When they were gone, Barin closed the door and turned to the party. “There’s a thing,” he said, “that needs doing. And if it’s not you, it’ll be no one.”
He spoke of The Crown’s Tithemen—known in these parts as the King’s Butchers—a five-person crew who turned arrears into atrocities. Where coin ran dry, they took payment in other currencies: fear, flesh, the kind of scars that change a town’s posture for a generation. They were returning to Manchester by a known road, at a predictable hour, with a chest heavy enough to slow a horse and consciences light enough to float.
“The storms give you cover,” Barin said. “But listen well. This isn’t a raid on a henhouse. It’s an execution you must perform in the dark and then swear you never attended.”
He set the terms with the clarity of someone who had already counted the graves:
- Do not return the money to the peasants. “You’ll paint targets on backs that have carried enough.”
- Do keep it—and spend it moving the needle that matters. “Ink. Safes. Food. Friends.”
- Do not take any prisoners. “There’s no gaol that can hold them that won’t turn into your gaol tomorrow.”
- Plan the strike for ambush and overwhelm. “Hit first, hit hard, hit till they quit moving.”
- Have a retreat plan ready. “If it goes wrong, live to be useful.”
- Bring carrying capacity. “Besides the treasure, their carriage will be carrying gear that you’ll want. Rations, torches, sleeping gear, and so on.”
He offered a cart and two mules on loan. “If anyone asks, you stole them. If you’re caught, we’ve never seen you. If you die, we never did.” There was no malice in it—only the arithmetic of survival.
Gareth looked around the room, gauging the faces of his new companions. “Sounds like a fair fight,” he said.
“Only if we cheat,” Wolfgang replied.
Laveleen’s eyes were distant, counting contingencies. “Rain for cover. Mud for silence. Darkness for confusion.
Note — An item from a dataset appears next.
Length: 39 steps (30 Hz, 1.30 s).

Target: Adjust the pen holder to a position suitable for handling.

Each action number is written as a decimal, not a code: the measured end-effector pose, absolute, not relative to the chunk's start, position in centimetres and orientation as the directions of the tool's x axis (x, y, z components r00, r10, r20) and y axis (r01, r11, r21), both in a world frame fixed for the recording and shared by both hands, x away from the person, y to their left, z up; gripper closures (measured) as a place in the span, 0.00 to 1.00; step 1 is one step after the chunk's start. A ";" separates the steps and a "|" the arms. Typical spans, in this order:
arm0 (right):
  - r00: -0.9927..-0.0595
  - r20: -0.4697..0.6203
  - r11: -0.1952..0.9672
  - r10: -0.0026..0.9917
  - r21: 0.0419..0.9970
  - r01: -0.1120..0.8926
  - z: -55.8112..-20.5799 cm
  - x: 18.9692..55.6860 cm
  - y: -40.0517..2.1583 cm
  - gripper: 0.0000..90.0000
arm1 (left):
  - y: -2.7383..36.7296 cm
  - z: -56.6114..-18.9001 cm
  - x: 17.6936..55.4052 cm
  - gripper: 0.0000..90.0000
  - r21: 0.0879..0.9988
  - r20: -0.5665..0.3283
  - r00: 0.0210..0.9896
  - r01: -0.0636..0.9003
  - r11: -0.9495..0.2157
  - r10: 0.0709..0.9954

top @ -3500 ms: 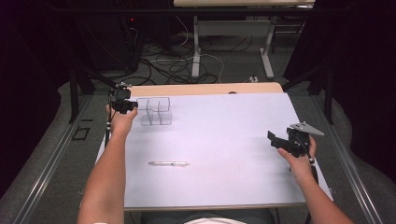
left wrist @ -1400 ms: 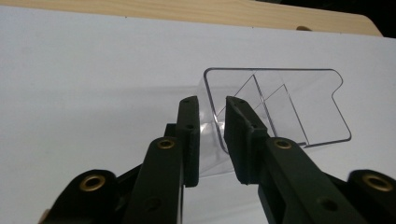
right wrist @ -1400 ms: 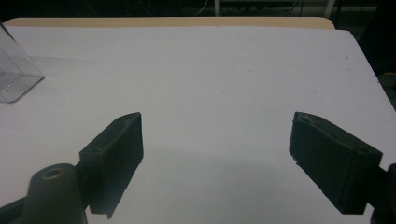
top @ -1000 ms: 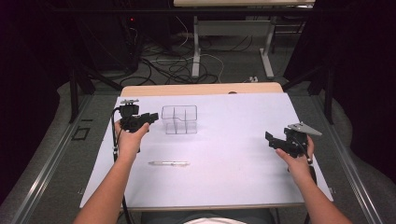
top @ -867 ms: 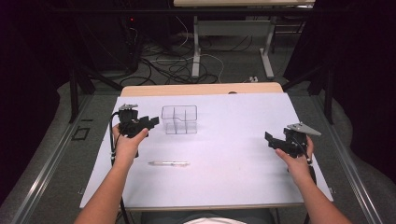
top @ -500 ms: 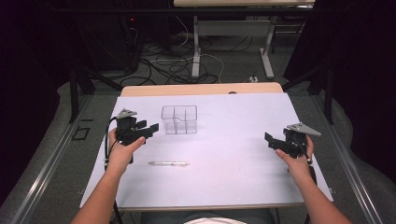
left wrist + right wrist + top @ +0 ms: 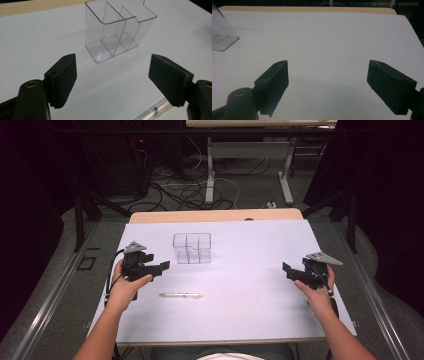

Let’s make it look like the storm ate them.”
Shamus tightened a strap on his gauntlet. “Then we become the weather.”
They spent the rest of the morning with oilskins and ink, drafting a plan that smelled of wet leather and intention. By noon, a route had a name; by evening, it had a time.
When the rain thickened toward dusk, it felt less like fate and more like permission—and permission, the party thought, was best taken in a hurry.